Copy the lines below word for word, skipping any image.

==*==

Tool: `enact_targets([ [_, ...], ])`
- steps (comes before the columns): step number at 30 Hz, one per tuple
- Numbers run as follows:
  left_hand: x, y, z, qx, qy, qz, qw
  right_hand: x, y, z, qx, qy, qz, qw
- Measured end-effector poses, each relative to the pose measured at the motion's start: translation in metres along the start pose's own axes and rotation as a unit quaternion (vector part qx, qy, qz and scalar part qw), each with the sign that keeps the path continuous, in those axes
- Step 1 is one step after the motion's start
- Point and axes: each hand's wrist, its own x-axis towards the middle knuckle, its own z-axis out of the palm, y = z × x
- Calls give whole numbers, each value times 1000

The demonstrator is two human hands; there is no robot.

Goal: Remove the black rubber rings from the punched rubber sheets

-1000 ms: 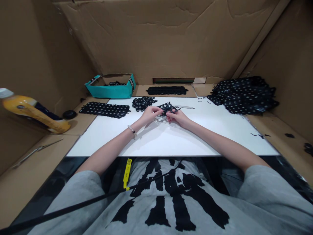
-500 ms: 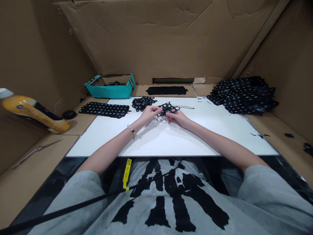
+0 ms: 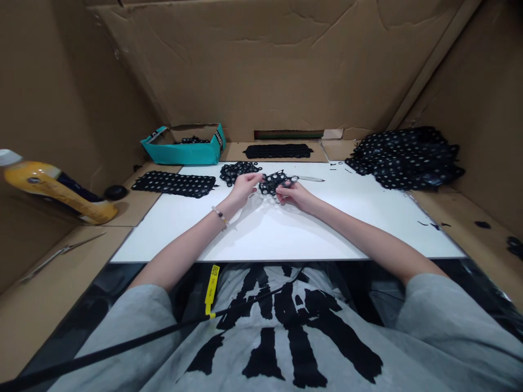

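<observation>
**Held piece:** a ragged black perforated scrap (image 3: 274,183), with round holes, is raised slightly above the middle of the far half of the desk, between both hands.
**Left hand:** the left hand (image 3: 244,189) reaches in from the left, its fingers closed in a pinch on the scrap's left edge, apparently to anchor it.
**Right hand:** the right hand (image 3: 294,195) lies palm-down, its fingers curled against the scrap's underside and right end, seemingly supporting it; the exact contact is partly hidden.
**Desk:** a white rectangular board (image 3: 286,237) forms the work surface, its bare near half leaving the forearms room.
**Far edge:** a loose pile of black rings (image 3: 239,172) lies just left of the hands, and a white-handled craft knife (image 3: 310,178) lies just to their right, both within easy reach.
**Beyond the board:** a flat black perforated sheet (image 3: 174,183) lies left, a second black sheet (image 3: 278,151) lies rear, and a teal cardboard tray (image 3: 196,155) sits rear left. A heaped mass of perforated black sheets (image 3: 404,160) lies right, apparently kept apart from the work area.
</observation>
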Motion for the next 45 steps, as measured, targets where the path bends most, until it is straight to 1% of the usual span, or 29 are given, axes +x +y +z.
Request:
enact_targets([
  [1, 6, 2, -8, -19, 37, 0, 999, 0, 1, 0, -3, -2, 1, 1000],
  [2, 13, 3, -18, -40, 86, -2, 995, 0, 2, 0, -8, -5, 2, 1000],
  [4, 28, 6, -43, -66, 184, 16, 980, -1, 4, 0, -17, -8, 5, 1000],
  [5, 35, 6, -56, -62, 231, 35, 970, -1, 5, 0, -17, -6, 8, 1000],
  [6, 40, 5, -68, -48, 263, 60, 962, -1, 5, -1, -16, -3, 10, 1000],
  [7, 45, 3, -77, -29, 281, 90, 955, -1, 6, -1, -13, 0, 12, 1000],
  [8, 48, -1, -84, 2, 286, 119, 951, -1, 6, -2, -10, 2, 12, 1000],
  [10, 52, -10, -91, 96, 259, 163, 947, 0, 8, -3, -7, 2, 13, 1000],
  [13, 52, -21, -90, 259, 192, 186, 928, 2, 11, -2, -6, 1, 9, 1000],
  [14, 51, -22, -90, 293, 180, 190, 920, 2, 11, -2, -7, 1, 8, 1000],
  [16, 50, -21, -89, 320, 177, 200, 909, 0, 5, -2, -16, -5, 13, 1000],
  [17, 49, -19, -90, 321, 183, 206, 906, -1, -2, -4, -30, -12, 21, 999],
  [19, 47, -12, -90, 318, 197, 219, 901, -9, -24, -11, -81, -42, 47, 995],
  [21, 43, -5, -89, 314, 206, 231, 898, -21, -54, -23, -180, -79, 69, 978],
  [22, 41, -3, -87, 312, 205, 237, 897, -29, -71, -29, -221, -76, 70, 970],
  [23, 39, 0, -85, 310, 201, 242, 897, -38, -88, -37, -247, -56, 70, 965],
  [26, 33, 4, -76, 312, 179, 263, 895, -63, -133, -55, -263, 64, 44, 962],
  [28, 29, 5, -69, 314, 165, 279, 892, -74, -158, -61, -265, 140, 34, 953],
  [31, 25, 5, -60, 306, 142, 290, 896, -75, -188, -63, -194, 197, 13, 961],
  [34, 23, 5, -53, 280, 120, 290, 907, -58, -215, -55, -118, 206, 4, 971],
  [37, 22, 4, -49, 267, 118, 288, 912, -29, -238, -41, -80, 172, -45, 981],
  [38, 22, 3, -48, 268, 119, 285, 913, -16, -244, -35, -71, 160, -48, 983],
  [42, 22, -2, -48, 281, 110, 275, 913, 51, -261, -16, -37, 113, -61, 991],
  [45, 21, -5, -48, 284, 96, 282, 911, 108, -263, -16, -3, 63, -90, 994],
])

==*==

- _Problem solution_
Tool: `enact_targets([ [_, ...], ])`
- steps (comes before the columns): step number at 30 Hz, one per tuple
- Numbers run as follows:
  left_hand: x, y, z, qx, qy, qz, qw
  right_hand: x, y, z, qx, qy, qz, qw
- Measured end-effector poses, each relative to the pose measured at the motion's start: translation in metres along the start pose's own axes and rotation as a unit quaternion (vector part qx, qy, qz and scalar part qw), each with the sign that keeps the path continuous, in those axes
- Step 1 is one step after the motion's start
- Point and axes: each hand's wrist, its own x-axis towards the middle knuckle, its own z-axis out of the palm, y = z × x
- Calls give whole numbers, each value times 1000

The demonstrator is two human hands; there is no robot.

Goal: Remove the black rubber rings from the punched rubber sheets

-1000 ms: 
-500 ms: 
+0 ms: 

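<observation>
**Held piece:** a ragged black perforated scrap (image 3: 274,183), with round holes, is raised slightly above the middle of the far half of the desk, between both hands.
**Left hand:** the left hand (image 3: 244,189) reaches in from the left, its fingers closed in a pinch on the scrap's left edge, apparently to anchor it.
**Right hand:** the right hand (image 3: 294,195) lies palm-down, its fingers curled against the scrap's underside and right end, seemingly supporting it; the exact contact is partly hidden.
**Desk:** a white rectangular board (image 3: 286,237) forms the work surface, its bare near half leaving the forearms room.
**Far edge:** a loose pile of black rings (image 3: 239,172) lies just left of the hands, and a white-handled craft knife (image 3: 310,178) lies just to their right, both within easy reach.
**Beyond the board:** a flat black perforated sheet (image 3: 174,183) lies left, a second black sheet (image 3: 278,151) lies rear, and a teal cardboard tray (image 3: 196,155) sits rear left. A heaped mass of perforated black sheets (image 3: 404,160) lies right, apparently kept apart from the work area.
</observation>
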Motion for the next 45 steps, as measured, targets where the path bends most, until it is straight to 1% of the usual span, or 29 are given, axes +x +y +z.
Request:
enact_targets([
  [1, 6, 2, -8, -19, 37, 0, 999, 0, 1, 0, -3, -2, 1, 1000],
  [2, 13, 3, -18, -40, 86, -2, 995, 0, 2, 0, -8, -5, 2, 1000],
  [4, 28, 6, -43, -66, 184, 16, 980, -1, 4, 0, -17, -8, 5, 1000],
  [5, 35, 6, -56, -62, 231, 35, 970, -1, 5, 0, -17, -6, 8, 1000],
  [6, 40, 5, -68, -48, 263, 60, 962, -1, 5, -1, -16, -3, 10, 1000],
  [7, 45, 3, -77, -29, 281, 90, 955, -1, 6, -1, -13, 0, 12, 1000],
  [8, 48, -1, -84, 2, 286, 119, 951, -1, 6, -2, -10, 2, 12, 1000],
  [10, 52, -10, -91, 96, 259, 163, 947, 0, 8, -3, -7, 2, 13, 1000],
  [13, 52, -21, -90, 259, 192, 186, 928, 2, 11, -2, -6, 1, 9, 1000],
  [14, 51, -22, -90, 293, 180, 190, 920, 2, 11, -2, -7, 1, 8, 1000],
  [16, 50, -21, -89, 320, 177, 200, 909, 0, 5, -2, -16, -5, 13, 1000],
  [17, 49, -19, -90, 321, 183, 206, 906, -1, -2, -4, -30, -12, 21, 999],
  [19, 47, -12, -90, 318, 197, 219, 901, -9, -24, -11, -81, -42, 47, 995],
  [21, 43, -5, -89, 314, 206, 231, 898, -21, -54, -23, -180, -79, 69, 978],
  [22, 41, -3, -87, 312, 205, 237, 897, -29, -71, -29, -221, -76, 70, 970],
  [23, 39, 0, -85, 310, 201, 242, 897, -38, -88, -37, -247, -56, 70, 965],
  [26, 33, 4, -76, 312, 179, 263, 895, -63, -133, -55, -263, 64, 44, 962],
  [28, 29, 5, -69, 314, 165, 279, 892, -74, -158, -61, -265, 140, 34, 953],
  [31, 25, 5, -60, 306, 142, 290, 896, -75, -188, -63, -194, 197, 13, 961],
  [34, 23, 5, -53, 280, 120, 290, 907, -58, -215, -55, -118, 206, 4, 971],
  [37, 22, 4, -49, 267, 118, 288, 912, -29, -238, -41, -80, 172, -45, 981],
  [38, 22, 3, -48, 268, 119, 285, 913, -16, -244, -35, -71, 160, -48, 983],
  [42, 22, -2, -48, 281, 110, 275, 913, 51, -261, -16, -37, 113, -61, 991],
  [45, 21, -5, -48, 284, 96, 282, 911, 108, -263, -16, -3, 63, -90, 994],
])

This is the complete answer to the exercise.